◆ Brief
Return exactly those lines of the material below that fall between the line holding "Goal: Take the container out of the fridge" and the line holding "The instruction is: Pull", inclusive.
(Data shown Opens)
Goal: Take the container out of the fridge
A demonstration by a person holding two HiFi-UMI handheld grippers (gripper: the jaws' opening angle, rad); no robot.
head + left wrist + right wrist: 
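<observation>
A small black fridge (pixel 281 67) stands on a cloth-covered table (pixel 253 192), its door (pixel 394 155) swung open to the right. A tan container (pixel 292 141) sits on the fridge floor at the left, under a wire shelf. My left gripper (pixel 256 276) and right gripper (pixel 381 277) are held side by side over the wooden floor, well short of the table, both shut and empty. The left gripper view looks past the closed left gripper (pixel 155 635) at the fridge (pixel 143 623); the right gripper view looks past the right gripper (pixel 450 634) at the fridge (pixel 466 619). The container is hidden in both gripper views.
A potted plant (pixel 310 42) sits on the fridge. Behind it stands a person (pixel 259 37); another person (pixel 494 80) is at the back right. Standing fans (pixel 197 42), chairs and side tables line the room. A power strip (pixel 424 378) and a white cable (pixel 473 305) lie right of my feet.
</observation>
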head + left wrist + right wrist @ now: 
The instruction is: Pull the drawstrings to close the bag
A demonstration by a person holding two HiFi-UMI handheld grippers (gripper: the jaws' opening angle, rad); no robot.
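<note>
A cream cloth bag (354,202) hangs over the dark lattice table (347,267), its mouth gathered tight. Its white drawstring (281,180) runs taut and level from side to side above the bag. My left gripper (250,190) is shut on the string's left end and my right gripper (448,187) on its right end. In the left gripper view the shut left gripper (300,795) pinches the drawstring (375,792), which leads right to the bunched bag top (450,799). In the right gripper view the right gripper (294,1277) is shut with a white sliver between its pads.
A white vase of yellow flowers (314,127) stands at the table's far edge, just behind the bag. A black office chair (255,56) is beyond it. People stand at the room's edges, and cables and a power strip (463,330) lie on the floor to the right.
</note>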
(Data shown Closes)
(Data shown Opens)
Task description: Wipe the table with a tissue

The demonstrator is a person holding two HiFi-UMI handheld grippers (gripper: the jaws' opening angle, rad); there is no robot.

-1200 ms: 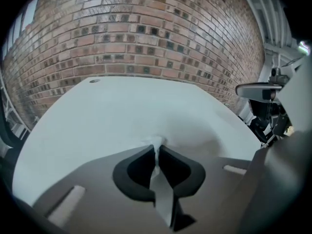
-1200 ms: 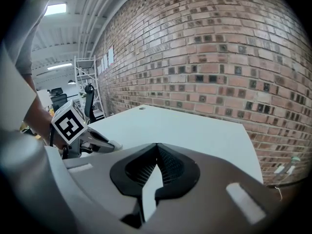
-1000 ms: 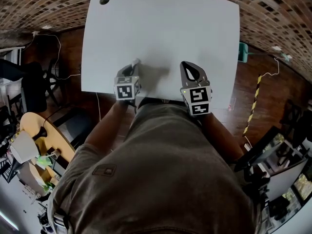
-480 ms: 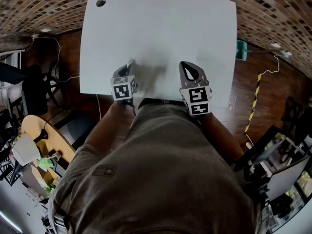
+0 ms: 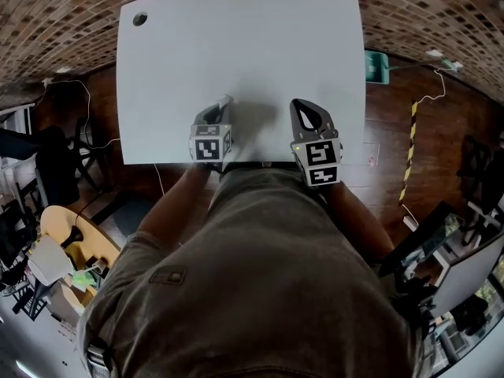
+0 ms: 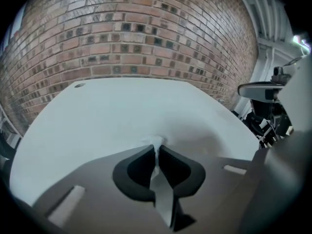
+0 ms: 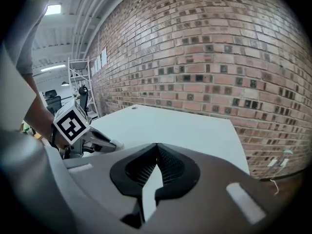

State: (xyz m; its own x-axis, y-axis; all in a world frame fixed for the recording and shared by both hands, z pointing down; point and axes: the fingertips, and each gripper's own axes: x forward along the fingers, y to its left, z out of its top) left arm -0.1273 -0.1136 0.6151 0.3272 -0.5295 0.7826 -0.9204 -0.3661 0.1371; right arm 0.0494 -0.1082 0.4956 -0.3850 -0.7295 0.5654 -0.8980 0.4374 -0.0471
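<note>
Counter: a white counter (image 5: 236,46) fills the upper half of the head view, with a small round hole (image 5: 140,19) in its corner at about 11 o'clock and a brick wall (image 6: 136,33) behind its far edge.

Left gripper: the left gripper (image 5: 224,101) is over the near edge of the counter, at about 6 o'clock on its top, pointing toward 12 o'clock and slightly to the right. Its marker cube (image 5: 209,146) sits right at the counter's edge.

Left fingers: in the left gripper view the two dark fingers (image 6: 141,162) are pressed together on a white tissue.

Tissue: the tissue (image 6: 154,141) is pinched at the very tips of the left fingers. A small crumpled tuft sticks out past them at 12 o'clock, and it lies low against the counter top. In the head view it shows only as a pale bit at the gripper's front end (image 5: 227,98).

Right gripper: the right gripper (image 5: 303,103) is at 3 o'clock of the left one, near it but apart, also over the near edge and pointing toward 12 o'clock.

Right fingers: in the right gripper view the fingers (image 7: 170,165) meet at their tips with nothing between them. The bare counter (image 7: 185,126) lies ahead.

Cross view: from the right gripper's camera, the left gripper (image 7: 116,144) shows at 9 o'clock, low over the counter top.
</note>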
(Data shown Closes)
◆ Output
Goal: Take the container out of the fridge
A demonstration by a person holding two HiFi-UMI handheld grippers (gripper: the jaws' opening angle, rad); no robot.
head + left wrist + right wrist: 
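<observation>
A small black fridge (pixel 281 67) stands on a cloth-covered table (pixel 253 192), its door (pixel 394 155) swung open to the right. A tan container (pixel 292 141) sits on the fridge floor at the left, under a wire shelf. My left gripper (pixel 256 276) and right gripper (pixel 381 277) are held side by side over the wooden floor, well short of the table, both shut and empty. The left gripper view looks past the closed left gripper (pixel 155 635) at the fridge (pixel 143 623); the right gripper view looks past the right gripper (pixel 450 634) at the fridge (pixel 466 619). The container is hidden in both gripper views.
A potted plant (pixel 310 42) sits on the fridge. Behind it stands a person (pixel 259 37); another person (pixel 494 80) is at the back right. Standing fans (pixel 197 42), chairs and side tables line the room. A power strip (pixel 424 378) and a white cable (pixel 473 305) lie right of my feet.
</observation>
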head + left wrist + right wrist @ now: 
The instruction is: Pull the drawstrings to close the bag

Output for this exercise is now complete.